At any time when any of the Securities remain Outstanding the Trustee
may appoint an Authenticating Agent or Agents with respect to one or more series
of Securities which shall be authorized to act on behalf of, and subject to the
direction of, the Trustee to authenticate Securities of such series issued upon
exchange, registration of transfer or partial redemption thereof or pursuant to
Section 3.03, and Securities so authenticated shall be entitled to the benefits
of this Indenture and shall be valid and obligatory for all purposes as if
authenticated by the Trustee hereunder. Wherever reference is made in this
Indenture to the authentication and delivery of Securities by the Trustee or the
Trustee's certificate of authentication, such reference shall be deemed to
include authentication and delivery on behalf of the Trustee by an
Authenticating Agent and a certificate of authentication executed on behalf of
the Trustee by an Authenticating Agent. Each Authenticating Agent shall be
acceptable to the Issuer and shall at all times be a corporation organized and
doing business under the laws of the United States of America, and State thereof
or the District of Columbia, authorized under such laws to act as Authenticating
Agent, having a combined capital and surplus of not less than [$ _______ ] and
subject to supervision or examination by federal or State authority. If such
Authenticating Agent publishes reports of condition at least annually, pursuant
to law or to the requirements of said supervising or examining authority, then
for the purposes of this Section, the combined capital and surplus of such
Authenticating Agent shall be deemed to be its combined capital and surplus as
set forth in its most recent report of condition so published. If at any time an
Authenticating Agent shall cease to be eligible in accordance with the
provisions of this Section, such Authenticating Agent shall resign immediately
in the manner and with the effect specified in this Section.

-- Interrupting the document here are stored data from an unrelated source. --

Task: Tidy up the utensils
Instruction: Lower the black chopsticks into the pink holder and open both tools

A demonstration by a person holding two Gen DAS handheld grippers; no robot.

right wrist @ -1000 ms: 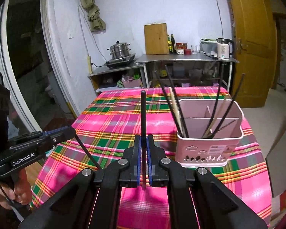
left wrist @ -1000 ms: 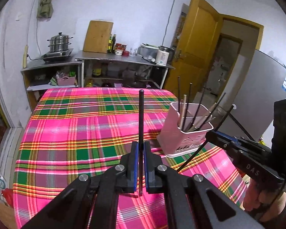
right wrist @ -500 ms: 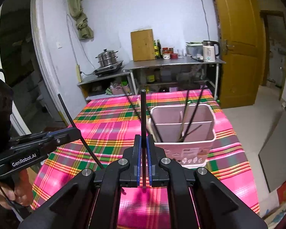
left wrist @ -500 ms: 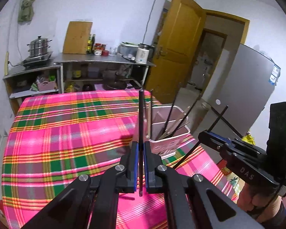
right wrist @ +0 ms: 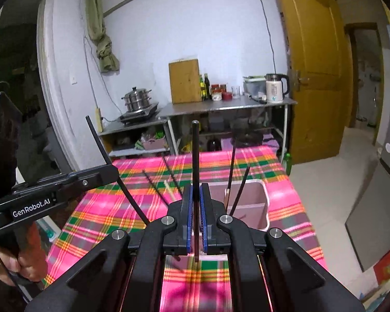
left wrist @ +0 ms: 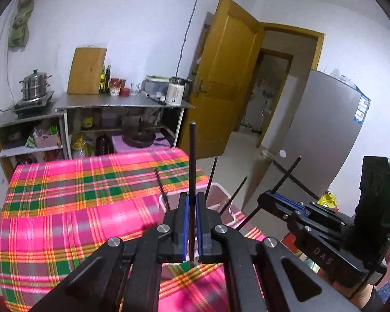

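Observation:
My left gripper (left wrist: 192,202) is shut on a black chopstick (left wrist: 192,161) that stands upright between its blue pads. My right gripper (right wrist: 195,195) is shut on another black chopstick (right wrist: 195,156), also upright. A pink utensil holder (right wrist: 249,205) with several dark chopsticks in it stands on the plaid tablecloth (right wrist: 280,195), just behind and right of my right gripper. In the left wrist view the holder (left wrist: 215,200) sits directly behind my left fingers, near the table's right edge. The right gripper also shows in the left wrist view (left wrist: 266,199), and the left gripper shows in the right wrist view (right wrist: 111,171).
The pink, green and orange plaid cloth (left wrist: 65,197) covers the table. Behind it stand metal shelves (left wrist: 117,106) with a steamer pot (left wrist: 35,85), cutting board (left wrist: 87,70), bottles and a kettle (left wrist: 175,93). A yellow door (left wrist: 226,78) and grey fridge (left wrist: 325,130) are at the right.
Both grippers have risen and moved closer over the pink holder, which now sits lower and partly hidden behind the fingers. Both still grip their chopsticks.

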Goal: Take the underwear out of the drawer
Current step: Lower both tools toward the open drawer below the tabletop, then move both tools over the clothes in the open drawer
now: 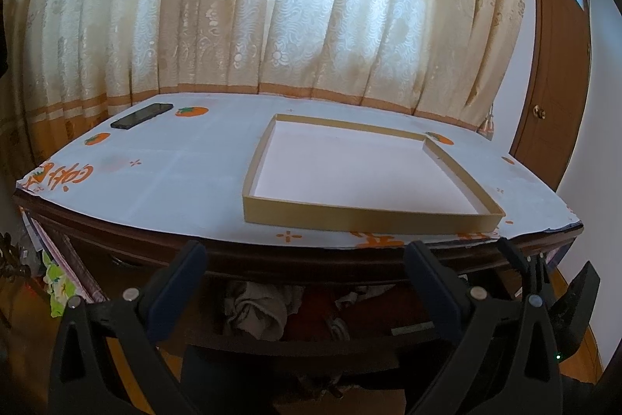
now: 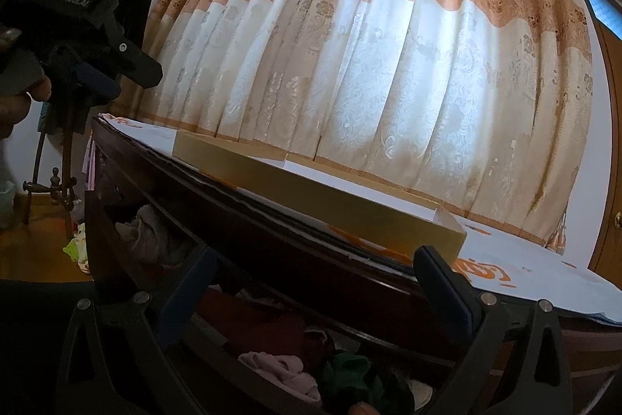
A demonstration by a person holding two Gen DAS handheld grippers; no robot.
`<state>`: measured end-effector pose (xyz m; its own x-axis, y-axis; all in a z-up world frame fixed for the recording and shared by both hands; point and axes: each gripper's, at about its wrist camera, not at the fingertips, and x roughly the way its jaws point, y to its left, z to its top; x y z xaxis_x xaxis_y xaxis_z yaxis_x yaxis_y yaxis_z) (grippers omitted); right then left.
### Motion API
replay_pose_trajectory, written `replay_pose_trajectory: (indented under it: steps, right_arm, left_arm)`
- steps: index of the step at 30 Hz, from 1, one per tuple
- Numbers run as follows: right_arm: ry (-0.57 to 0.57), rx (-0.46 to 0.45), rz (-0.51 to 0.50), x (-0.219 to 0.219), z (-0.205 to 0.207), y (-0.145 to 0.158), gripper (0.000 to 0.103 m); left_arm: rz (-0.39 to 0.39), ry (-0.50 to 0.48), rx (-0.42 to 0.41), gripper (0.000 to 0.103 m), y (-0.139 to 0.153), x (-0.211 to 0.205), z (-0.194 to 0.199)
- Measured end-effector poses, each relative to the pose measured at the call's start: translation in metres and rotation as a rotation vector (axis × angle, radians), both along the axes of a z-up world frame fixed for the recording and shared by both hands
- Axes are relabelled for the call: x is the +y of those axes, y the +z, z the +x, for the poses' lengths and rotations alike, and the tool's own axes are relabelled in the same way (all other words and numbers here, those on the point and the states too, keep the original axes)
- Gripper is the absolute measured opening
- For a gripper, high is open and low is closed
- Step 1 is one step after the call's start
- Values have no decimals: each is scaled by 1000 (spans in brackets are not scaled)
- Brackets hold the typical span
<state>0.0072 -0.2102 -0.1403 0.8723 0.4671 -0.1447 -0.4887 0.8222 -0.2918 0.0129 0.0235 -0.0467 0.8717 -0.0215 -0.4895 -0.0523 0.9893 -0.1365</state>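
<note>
The drawer (image 1: 295, 348) stands pulled out under the table top, with crumpled underwear inside. A grey-beige piece (image 1: 254, 308) lies at its left and a dark red one (image 1: 317, 306) beside it. My left gripper (image 1: 309, 259) hovers open above the drawer, nothing between its fingers. In the right wrist view the drawer (image 2: 101, 240) also holds a grey-beige piece (image 2: 149, 230), a pink piece (image 2: 282, 370) and a green one (image 2: 350, 374). My right gripper (image 2: 318, 259) is open over them and holds nothing. The left gripper (image 2: 97, 78) shows at the upper left there.
A shallow gold cardboard box (image 1: 369, 216) lies on the white cloth-covered table (image 1: 175, 174). A black phone (image 1: 142, 115) rests at the far left. Curtains (image 1: 291, 6) hang behind, a wooden door (image 1: 559, 84) at right. Green cloth (image 1: 56, 284) lies on the floor at left.
</note>
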Motion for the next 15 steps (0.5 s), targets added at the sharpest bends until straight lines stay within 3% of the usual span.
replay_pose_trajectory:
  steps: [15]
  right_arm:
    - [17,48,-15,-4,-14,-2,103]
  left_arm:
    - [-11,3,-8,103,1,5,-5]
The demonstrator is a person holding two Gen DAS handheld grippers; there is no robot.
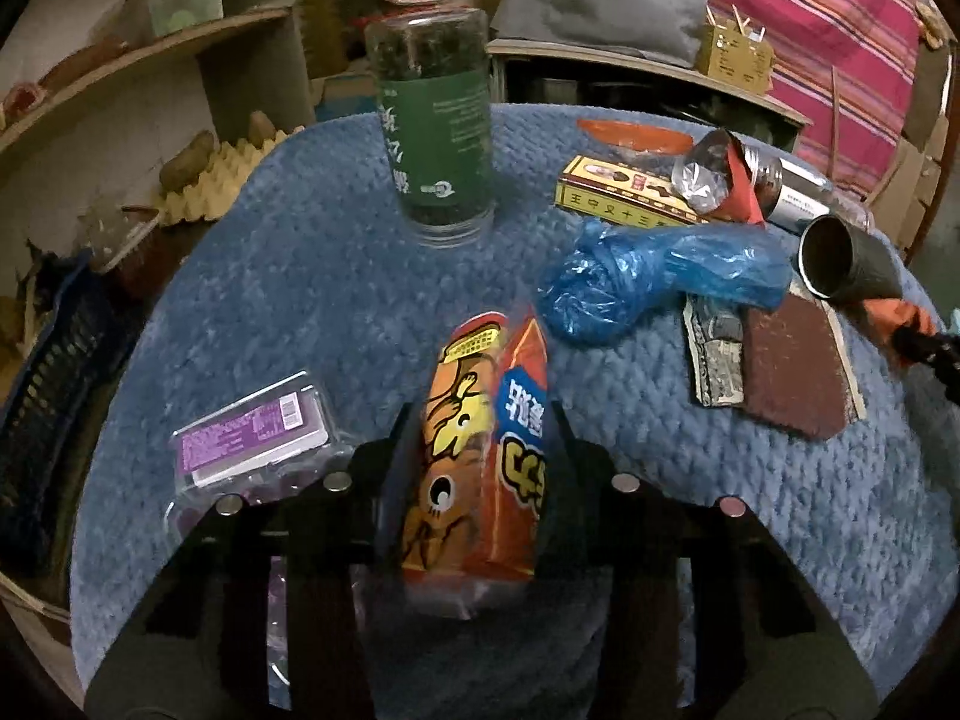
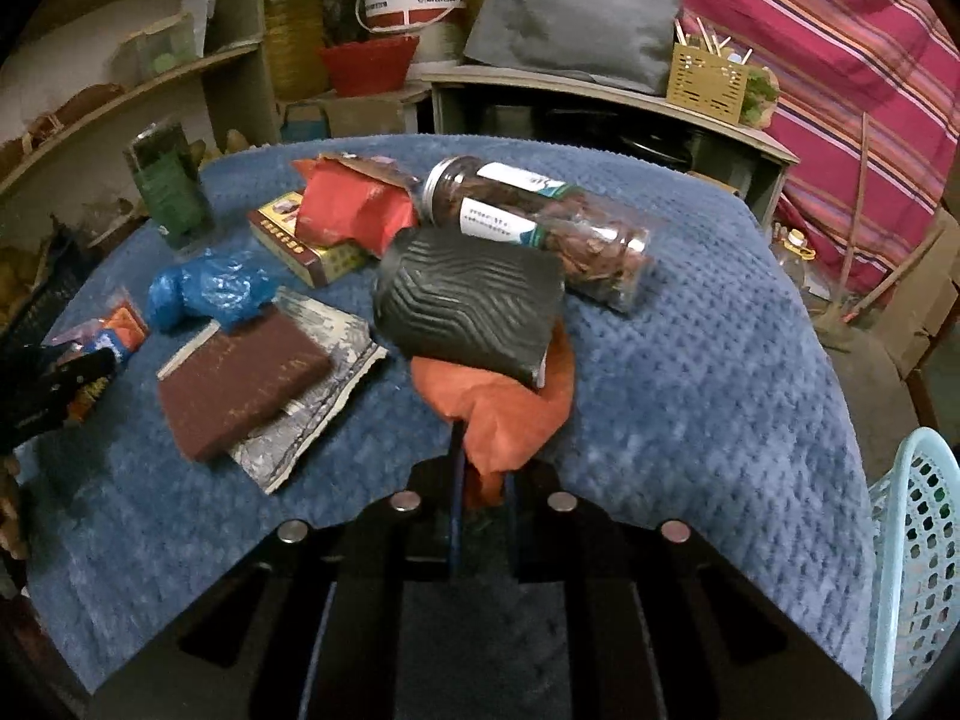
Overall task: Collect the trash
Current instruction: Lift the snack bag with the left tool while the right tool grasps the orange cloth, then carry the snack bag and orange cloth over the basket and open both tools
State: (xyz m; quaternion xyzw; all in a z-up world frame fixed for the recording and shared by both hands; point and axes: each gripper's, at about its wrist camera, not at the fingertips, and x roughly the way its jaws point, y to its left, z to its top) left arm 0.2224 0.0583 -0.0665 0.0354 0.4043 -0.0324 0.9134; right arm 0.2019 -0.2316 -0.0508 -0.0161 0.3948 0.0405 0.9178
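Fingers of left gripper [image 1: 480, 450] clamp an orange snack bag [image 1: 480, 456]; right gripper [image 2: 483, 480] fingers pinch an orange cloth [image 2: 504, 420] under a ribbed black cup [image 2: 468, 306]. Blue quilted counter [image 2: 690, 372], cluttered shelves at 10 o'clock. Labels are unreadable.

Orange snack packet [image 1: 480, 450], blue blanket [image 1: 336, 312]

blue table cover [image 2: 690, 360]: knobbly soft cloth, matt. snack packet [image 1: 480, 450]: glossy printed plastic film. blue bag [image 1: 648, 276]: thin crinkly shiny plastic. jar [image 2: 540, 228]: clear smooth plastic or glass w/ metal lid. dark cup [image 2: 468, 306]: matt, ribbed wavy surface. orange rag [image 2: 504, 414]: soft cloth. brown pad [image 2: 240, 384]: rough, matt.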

Any corporation into which an Authenticating Agent may be merged or
converted or with which it may be consolidated, or any corporation resulting
from any merger, conversion or consolidation to which such Authenticating Agent
shall be a party, or any corporation succeeding to the corporate agency or
corporate trust business of an Authenticating Agent, shall continue to be an
Authenticating Agent, provided such corporation shall be otherwise eligible
under this Section, without the execution or filing of any paper or any further
act on the part of the Trustee or the Authenticating Agent.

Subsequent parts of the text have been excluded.